Gebauer machte noch keine Andeutungen, wohin sie tendiert. Klar sei hingegen: «Wir werden die Testungen nach den Herbstferien nicht einstellen.» Der Haushalts- und Finanzausschuss habe dafür bereits Geld bis zum Jahresende zur Verfügung gestellt. An Grund- und Förderschulen in NRW gibt es zweimal wöchentlich sogenannte Lolli-Pooltests, an weiterführenden Schulen dreimal wöchentlich Antigen-Selbsttests.

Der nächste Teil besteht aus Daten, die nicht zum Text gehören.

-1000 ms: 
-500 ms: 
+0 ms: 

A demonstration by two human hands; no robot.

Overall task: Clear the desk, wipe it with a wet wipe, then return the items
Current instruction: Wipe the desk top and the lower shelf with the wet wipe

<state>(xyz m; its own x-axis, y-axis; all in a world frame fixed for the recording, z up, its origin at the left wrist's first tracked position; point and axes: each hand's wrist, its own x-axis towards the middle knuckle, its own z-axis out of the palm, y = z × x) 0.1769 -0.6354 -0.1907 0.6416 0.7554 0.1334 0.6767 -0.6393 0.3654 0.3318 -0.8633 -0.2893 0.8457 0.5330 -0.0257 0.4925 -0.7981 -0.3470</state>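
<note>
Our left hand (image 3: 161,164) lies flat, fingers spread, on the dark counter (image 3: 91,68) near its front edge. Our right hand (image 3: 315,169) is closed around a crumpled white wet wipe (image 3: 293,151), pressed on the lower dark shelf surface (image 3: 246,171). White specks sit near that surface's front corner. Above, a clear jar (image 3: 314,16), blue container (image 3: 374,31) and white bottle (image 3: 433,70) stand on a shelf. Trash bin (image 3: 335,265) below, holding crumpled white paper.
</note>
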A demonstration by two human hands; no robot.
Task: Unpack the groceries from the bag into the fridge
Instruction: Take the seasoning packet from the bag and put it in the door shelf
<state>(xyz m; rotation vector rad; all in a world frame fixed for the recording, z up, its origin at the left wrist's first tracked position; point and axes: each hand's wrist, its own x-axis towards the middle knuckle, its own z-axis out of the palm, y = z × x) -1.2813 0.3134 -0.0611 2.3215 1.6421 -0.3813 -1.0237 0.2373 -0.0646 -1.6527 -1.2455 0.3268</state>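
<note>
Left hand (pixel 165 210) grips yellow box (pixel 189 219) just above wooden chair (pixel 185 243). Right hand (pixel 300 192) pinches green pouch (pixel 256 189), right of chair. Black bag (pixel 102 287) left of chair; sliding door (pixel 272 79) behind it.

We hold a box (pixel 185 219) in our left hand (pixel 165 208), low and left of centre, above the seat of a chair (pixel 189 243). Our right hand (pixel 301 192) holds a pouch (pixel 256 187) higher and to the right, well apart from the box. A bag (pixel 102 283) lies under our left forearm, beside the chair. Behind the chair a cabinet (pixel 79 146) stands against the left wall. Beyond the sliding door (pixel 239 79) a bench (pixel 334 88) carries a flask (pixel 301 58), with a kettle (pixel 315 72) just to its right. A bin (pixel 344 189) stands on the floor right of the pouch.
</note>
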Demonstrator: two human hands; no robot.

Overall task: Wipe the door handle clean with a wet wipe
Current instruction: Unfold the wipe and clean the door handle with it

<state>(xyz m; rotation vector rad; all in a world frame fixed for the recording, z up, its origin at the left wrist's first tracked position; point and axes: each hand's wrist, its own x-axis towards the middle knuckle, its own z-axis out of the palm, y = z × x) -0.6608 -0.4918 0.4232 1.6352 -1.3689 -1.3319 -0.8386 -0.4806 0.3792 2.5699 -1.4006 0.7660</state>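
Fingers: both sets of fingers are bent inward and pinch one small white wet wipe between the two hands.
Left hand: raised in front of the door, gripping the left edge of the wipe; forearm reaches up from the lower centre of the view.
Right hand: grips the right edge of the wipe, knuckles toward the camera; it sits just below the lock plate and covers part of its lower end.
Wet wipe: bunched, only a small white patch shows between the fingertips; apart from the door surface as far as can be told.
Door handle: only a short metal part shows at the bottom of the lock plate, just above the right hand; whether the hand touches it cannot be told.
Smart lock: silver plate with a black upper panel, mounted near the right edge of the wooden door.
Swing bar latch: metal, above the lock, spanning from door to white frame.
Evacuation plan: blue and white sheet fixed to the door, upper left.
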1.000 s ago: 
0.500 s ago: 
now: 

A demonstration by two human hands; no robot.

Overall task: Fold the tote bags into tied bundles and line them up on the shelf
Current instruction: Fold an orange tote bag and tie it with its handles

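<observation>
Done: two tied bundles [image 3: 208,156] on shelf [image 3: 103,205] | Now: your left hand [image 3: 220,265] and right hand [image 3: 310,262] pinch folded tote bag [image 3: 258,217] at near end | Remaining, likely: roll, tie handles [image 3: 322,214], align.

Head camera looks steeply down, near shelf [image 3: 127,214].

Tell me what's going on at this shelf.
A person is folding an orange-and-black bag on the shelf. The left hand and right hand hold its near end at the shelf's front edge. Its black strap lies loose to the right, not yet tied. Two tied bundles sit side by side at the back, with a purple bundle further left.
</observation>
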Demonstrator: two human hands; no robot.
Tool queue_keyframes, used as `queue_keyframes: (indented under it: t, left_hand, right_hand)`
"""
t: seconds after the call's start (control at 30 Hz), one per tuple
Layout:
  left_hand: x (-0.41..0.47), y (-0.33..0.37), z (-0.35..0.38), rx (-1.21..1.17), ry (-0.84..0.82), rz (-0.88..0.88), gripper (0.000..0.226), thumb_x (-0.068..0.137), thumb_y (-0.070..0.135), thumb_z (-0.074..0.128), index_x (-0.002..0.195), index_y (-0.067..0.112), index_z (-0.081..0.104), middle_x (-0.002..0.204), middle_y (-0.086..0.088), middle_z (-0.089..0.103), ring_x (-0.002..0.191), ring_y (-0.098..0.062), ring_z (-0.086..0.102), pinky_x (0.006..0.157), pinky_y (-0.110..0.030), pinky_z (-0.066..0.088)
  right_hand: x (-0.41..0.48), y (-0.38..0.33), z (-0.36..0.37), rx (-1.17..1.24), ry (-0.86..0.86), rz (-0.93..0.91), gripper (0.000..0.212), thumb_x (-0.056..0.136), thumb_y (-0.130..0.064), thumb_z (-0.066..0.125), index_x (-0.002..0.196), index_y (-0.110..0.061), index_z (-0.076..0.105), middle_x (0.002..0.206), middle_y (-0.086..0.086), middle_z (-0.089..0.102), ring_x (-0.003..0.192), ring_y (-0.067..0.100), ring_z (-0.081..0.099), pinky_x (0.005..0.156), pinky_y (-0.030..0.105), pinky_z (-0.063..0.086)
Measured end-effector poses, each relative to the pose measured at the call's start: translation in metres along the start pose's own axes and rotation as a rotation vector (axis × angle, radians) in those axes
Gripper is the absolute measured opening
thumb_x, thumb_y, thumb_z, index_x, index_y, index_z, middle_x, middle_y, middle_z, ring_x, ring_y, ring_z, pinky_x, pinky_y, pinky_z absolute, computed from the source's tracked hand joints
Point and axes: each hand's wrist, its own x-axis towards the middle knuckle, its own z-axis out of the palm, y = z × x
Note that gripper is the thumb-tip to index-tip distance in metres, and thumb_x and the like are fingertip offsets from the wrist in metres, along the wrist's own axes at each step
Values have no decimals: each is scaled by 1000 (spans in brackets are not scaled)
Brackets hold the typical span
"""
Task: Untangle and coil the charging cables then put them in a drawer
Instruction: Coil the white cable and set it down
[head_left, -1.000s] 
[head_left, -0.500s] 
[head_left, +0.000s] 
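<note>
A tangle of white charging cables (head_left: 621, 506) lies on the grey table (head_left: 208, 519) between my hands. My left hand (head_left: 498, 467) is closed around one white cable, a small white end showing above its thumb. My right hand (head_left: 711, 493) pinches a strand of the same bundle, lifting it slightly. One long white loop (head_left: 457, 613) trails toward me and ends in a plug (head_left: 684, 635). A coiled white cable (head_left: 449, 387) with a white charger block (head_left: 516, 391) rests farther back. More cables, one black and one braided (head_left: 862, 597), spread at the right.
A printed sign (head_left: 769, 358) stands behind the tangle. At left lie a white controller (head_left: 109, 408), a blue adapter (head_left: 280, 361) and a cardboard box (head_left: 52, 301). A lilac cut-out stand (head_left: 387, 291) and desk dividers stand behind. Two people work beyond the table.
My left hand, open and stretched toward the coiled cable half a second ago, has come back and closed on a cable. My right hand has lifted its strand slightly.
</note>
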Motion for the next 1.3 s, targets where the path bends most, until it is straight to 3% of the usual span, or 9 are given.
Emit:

In den Herbstferien müssen sich Schüler selbst um Tests kümmern, wenn sie an coronabedingt Veranstaltungen mit Zulassungsbeschränkungen teilnehmen wollen. Nach einem Bund-Länder-Beschluss bleiben die Tests für alle unter 18 Jahren kostenlos.
Insgesamt zeigten die rückläufigen Infektions- und Quarantänezahlen, dass der Präsenzunterricht im Klassenraum in NRW weiter zu verantworten sei, bilanzierte Gebauer. «Unsere Schulen sind auch weiterhin ein sicherer Lernort.» Derzeit sei keine einzige Schule vollständig wegen Corona geschlossen. Der Anteil der Schüler und Lehrkräfte, die wegen der Pandemie nicht am Präsenzunterricht teilnehmen, liege unter einem Prozent. Die Zahl der Schüler in Quarantäne habe sich zum Stichtag 22. September im Vergleich zur Vorwoche auf 7581 fast halbiert.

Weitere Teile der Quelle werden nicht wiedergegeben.